Two MIT researchers are working on creating "smart sand," a system in which people can bury a small object, then, moments later, pull out a 3D duplicate of that object, created out of the particles. The particles are not quite the size of sand grain particles yet, though. They're created and tested their system in what they call "smart pebble robots," cubes that are 10 millimeters on each side that can self-assemble to create 2D objects that are one cube thick. They've also performed computer simulations that show the system will work with 3D objects thicker than one cube. The research pair, robotics professor Daniela Rus and doctoral student Kyle Gilpin, will present their latest work at the Institute of Electrical and Electronics Engineers' robotics conference in Minneapolis on May 16.
Each smart cube is its own mini-computer. Each has a microprocessor inside, so it can perform independent computations. Four of each cube's faces are equipped with special magnets the cube uses to communicate with, and stick to, others. With all the circuitry wound inside each cube, there wasn't room to place magnets on all six faces, Gilpin told MIT News.
The cubes get to work when someone nestles an object in their midst. Like any good puzzle-solver, they start with borders first. The cubes then communicate with each other until they determine which ones are touching the edges of the buried object. Then each of the "border pieces" sends a message to another pebble some distance away, reproducing a border in another part of the pile. Then the pebbles inside the newly created border know they're supposed to be part of the inside of the new object, so they link to each other, creating a duplicate of the buried object. All the other cubes fall away from the new object.

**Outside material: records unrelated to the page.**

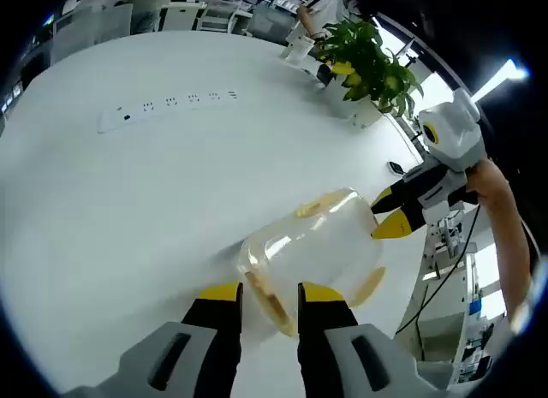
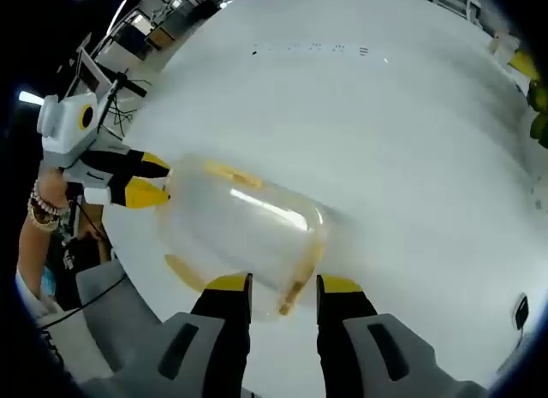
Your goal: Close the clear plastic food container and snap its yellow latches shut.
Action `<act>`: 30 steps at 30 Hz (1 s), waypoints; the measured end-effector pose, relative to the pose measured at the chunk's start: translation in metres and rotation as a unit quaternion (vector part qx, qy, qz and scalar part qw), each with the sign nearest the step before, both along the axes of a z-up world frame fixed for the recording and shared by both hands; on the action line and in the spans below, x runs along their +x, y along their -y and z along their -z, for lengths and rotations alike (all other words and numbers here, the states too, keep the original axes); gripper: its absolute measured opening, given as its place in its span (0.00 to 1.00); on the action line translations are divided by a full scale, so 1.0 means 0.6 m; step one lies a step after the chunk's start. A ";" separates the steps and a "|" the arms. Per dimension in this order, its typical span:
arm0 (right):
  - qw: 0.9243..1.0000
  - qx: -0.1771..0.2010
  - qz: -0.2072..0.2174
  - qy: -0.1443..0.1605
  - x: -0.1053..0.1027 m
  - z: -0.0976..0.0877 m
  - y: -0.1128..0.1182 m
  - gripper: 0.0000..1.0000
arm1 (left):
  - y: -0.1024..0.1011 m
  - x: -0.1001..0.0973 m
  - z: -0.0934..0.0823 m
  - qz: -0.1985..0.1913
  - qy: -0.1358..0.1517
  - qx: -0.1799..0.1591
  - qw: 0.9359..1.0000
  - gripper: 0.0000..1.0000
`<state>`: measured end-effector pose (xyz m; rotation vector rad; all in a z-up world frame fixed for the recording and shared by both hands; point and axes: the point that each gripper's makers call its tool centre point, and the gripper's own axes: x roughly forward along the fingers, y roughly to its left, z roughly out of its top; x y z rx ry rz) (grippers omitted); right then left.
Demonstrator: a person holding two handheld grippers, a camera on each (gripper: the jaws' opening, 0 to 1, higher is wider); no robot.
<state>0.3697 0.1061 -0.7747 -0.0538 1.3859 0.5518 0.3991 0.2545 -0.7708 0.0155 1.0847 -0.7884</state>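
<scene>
bench (image 1: 128,201): big white round top. My clear container sits near the edge closest to me, well away from the power strip (image 1: 167,103) and the potted plant (image 1: 372,60) on the far side.

container (image 1: 312,248): clear plastic box, lid looks seated on it already, with yellow latches (image 2: 295,291) along the edges. I can't tell if any are snapped down.

handling: my guess is it's light, stiff and slick, so it'll skate on the bench if I push from one side only. I'd pin it from both ends and press on the latches, not squeeze the walls.

left tongs (image 1: 270,294): jaws apart, nothing between them, tips just at the near end of the container.

right tongs (image 2: 284,285): also parted and holding nothing, tips right by the latch at the opposite end. In the left gripper view they come in from the right with the tips up against the box, so it sits between the two.
</scene>
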 end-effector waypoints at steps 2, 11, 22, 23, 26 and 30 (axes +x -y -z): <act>0.999 -0.026 -0.022 0.001 -0.006 0.000 0.006 0.21 | -0.003 0.005 -0.019 -0.010 0.013 -0.012 1.000 0.17; 0.999 -0.022 -0.027 0.032 0.015 -0.046 -0.015 0.19 | 0.004 0.005 -0.057 0.001 0.032 -0.050 0.998 0.17; 0.995 -0.047 -0.071 0.057 0.031 -0.044 -0.050 0.09 | 0.062 -0.021 -0.070 0.073 0.065 -0.091 0.991 0.16; 0.995 -0.045 -0.072 0.061 0.034 -0.044 -0.054 0.07 | 0.065 -0.023 -0.069 0.077 0.067 -0.091 0.991 0.14; 0.994 -0.033 -0.077 0.069 0.042 -0.042 -0.073 0.02 | 0.080 -0.028 -0.064 0.097 0.083 -0.097 0.987 0.08; 0.994 -0.022 -0.083 0.071 0.053 -0.035 -0.093 0.00 | 0.095 -0.031 -0.056 0.111 0.097 -0.095 0.984 0.03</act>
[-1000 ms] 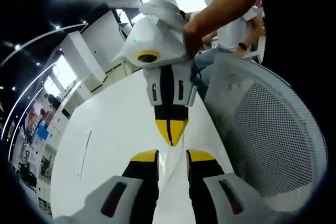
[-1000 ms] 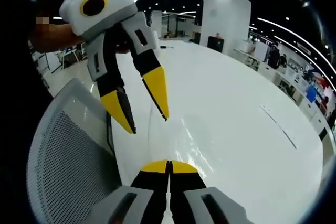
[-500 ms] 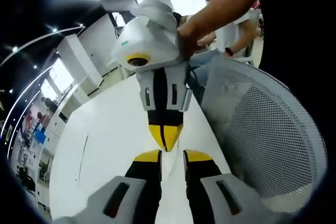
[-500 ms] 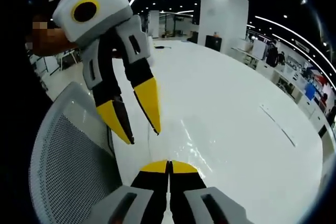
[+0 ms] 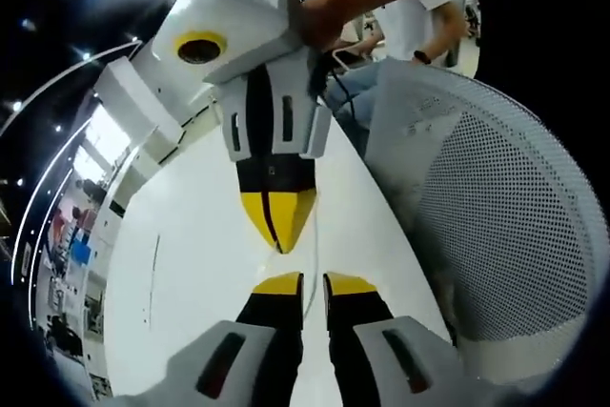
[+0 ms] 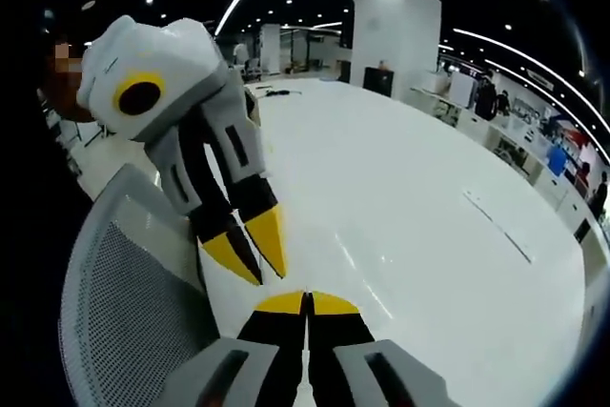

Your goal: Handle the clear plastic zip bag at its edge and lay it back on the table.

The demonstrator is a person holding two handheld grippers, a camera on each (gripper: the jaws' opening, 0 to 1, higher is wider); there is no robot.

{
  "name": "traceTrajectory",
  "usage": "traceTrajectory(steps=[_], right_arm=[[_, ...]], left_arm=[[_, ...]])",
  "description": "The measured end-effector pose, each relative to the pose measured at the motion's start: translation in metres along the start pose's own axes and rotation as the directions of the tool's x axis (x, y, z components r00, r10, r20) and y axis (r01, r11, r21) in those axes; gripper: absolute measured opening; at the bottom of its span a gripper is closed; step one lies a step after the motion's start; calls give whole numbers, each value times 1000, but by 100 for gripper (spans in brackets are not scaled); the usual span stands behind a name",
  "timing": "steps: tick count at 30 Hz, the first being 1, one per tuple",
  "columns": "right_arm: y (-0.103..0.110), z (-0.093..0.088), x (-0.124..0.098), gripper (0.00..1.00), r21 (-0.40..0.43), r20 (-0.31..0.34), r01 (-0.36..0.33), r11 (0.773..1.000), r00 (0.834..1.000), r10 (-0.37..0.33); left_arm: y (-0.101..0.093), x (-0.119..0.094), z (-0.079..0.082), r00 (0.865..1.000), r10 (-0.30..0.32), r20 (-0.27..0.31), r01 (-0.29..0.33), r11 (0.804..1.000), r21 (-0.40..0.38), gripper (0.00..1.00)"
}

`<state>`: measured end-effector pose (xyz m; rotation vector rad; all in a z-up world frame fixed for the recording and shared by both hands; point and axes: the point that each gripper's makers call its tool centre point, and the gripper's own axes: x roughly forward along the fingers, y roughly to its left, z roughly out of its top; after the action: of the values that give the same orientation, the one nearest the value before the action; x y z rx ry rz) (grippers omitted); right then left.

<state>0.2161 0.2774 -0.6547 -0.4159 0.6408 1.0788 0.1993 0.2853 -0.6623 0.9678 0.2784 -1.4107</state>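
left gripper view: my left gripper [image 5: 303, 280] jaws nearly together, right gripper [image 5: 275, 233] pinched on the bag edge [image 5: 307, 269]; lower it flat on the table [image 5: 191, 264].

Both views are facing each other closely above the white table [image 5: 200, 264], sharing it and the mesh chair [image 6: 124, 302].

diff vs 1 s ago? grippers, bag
The left gripper has narrowed its jaws from wide open to a small gap and drawn in toward the right gripper until their tips nearly meet over the clear plastic zip bag. The right gripper stays shut, apparently on the bag's edge. The bag still lies on the white table, and the mesh chair back is where it was.
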Motion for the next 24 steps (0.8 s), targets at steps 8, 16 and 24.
traceTrajectory(steps=[8,16,24], right_arm=[[-11,12,-7,0,26,43,48,999,998,-49],[-23,14,-10,0,27,67,87,996,994,-89],[-39,26,-26,0,22,108,146,989,983,-148]], left_arm=[[3,1,-10,998,33,-54,-30,999,44,0],[0,1,-14,997,33,-72,-29,998,54,0],[-6,1,-18,997,23,-80,-20,999,40,0]])
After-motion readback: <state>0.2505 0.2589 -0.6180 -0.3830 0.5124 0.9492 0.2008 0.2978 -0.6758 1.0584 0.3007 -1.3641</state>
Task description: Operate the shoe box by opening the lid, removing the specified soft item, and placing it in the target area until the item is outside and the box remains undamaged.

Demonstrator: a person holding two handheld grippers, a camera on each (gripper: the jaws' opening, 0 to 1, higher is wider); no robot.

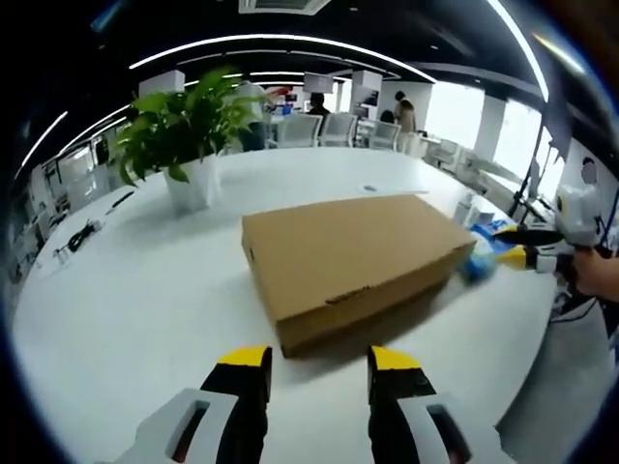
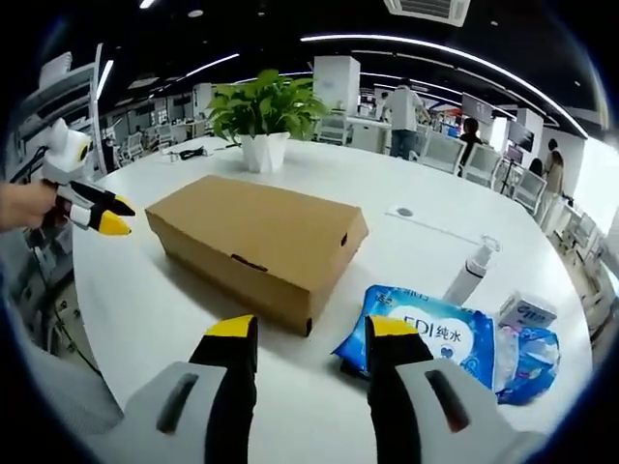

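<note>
A closed brown cardboard shoe box (image 1: pixel 353 261) (image 2: pixel 256 242) lies on the white table (image 1: pixel 135 300) (image 2: pixel 155 319). My left gripper (image 1: pixel 319 362) is open just short of the box's near end, with nothing between its yellow-tipped fingers. My right gripper (image 2: pixel 311 333) is open too, near the box's other end and beside a blue soft pack of wipes (image 2: pixel 426 338) (image 1: pixel 479 266). From the left gripper view the right gripper (image 1: pixel 517 246) is seen at the far right, held by a hand. In the right gripper view the left gripper (image 2: pixel 102 215) appears at the left edge.
A potted green plant (image 1: pixel 189 135) (image 2: pixel 263 121) stands past the box. A white bottle (image 2: pixel 469 271) and more blue and white packets (image 2: pixel 527 333) lie by the wipes. Cables (image 1: pixel 77 237) rest near the table's left rim. Chairs and people are at the back of the office.
</note>
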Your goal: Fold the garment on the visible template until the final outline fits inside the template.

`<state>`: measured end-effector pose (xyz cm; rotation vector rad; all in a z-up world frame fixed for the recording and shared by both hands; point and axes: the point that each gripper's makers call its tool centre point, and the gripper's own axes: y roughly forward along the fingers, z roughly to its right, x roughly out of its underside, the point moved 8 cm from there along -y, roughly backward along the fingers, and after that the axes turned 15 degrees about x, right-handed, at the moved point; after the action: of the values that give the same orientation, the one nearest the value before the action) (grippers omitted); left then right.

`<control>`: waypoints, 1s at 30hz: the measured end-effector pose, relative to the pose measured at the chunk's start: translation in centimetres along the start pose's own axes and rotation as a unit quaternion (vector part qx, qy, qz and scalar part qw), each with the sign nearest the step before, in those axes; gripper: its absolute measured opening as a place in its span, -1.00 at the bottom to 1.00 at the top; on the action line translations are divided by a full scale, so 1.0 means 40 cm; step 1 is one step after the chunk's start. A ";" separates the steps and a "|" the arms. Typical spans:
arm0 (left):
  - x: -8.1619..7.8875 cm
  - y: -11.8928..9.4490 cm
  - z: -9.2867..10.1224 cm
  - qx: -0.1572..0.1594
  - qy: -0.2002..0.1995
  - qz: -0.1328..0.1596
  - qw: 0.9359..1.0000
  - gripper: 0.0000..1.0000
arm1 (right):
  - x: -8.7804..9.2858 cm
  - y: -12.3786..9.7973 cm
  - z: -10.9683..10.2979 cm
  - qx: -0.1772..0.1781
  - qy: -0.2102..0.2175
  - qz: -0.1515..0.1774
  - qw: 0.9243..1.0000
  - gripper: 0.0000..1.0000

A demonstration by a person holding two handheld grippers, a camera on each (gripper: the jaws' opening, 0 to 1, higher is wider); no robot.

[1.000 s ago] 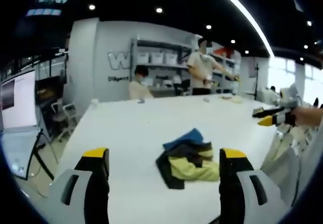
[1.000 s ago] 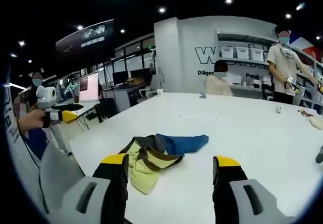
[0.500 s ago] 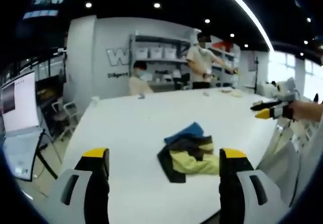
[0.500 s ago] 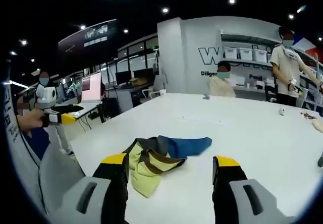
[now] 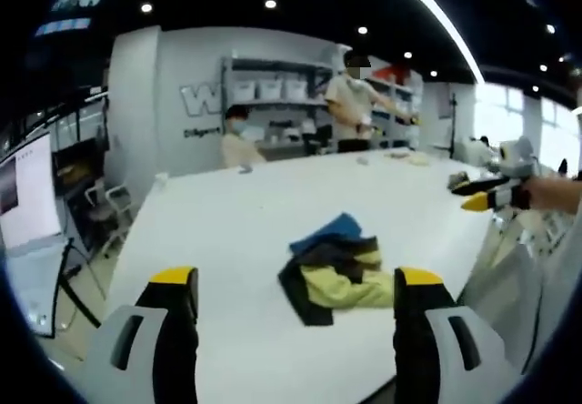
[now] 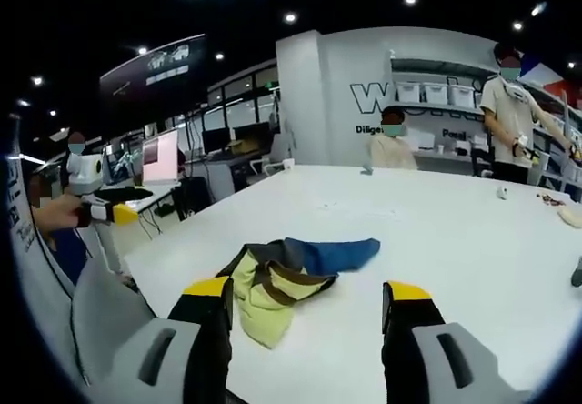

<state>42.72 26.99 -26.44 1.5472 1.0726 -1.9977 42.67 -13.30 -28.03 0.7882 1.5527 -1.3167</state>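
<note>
Left gripper (image 5: pixel 288 331): 2 black fingers (image 5: pixel 173 340) with yellow caps at the tips, grey moulded shells with slot openings outboard of each. Right gripper (image 6: pixel 307 345): same build, 2 black fingers (image 6: pixel 406 349), yellow tips, grey slotted housings. Beside the fingers, the person's light grey sleeve (image 6: pixel 95 318).
</note>
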 end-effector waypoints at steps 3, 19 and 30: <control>0.003 0.010 0.007 0.008 0.004 -0.002 1.000 0.64 | -0.004 -0.022 0.001 0.001 -0.006 0.003 1.000 0.28; 0.018 0.021 0.009 0.048 0.014 -0.007 0.999 0.58 | -0.021 -0.088 0.023 0.045 -0.029 0.004 0.999 0.25; 0.068 0.054 -0.037 0.015 0.005 -0.067 0.998 0.42 | -0.063 -0.013 0.080 0.029 -0.072 -0.008 0.997 0.19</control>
<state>44.33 27.15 -29.84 1.5393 1.1849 -2.1038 43.89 -16.30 -25.50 0.7024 1.4155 -1.4034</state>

Rus and Gilpin still need to work on the electronics in the smart pebble robots to get them into tiny grains of sand, which would help them recreate objects with smoother surfaces than 10-millimeter cubes can make.
A search of the Institute of Electrical and Electronics Engineers' publications shows that Rus and Gilpin have been working on their smart pebbles since at least 2007. This year's presentation will show improved algorithms that let the cubes work even if they're imperfectly packed around the object they want to duplicate, if there are some missing cubes around the border of the object, or if some of the communication links between cubes fail, according to their abstract. This year's cubes are also two millimeters smaller on each side than their predecessors from 2011.
At the 2011 robotics conference, the smart pebbles' creators submitted a paper in which they imagined how they hope smart sand will eventually work. Someone with a bag of the sand could bury any object they choose, shake the bag, then pull out a duplicate or several duplicates, either of the same size or larger. When the person is done using the duplicate objects, he can drop it back into the bag, shake, and the object will fall apart into individual sand grains again, ready for reuse.
"Such a system would be useful for an astronaut on an interplanetary mission or a scientist isolated at the South Pole," Rus and Gilpin wrote. In more familiar lands and climes, surgeons and mechanics may appreciate being able to create unique tools, they said.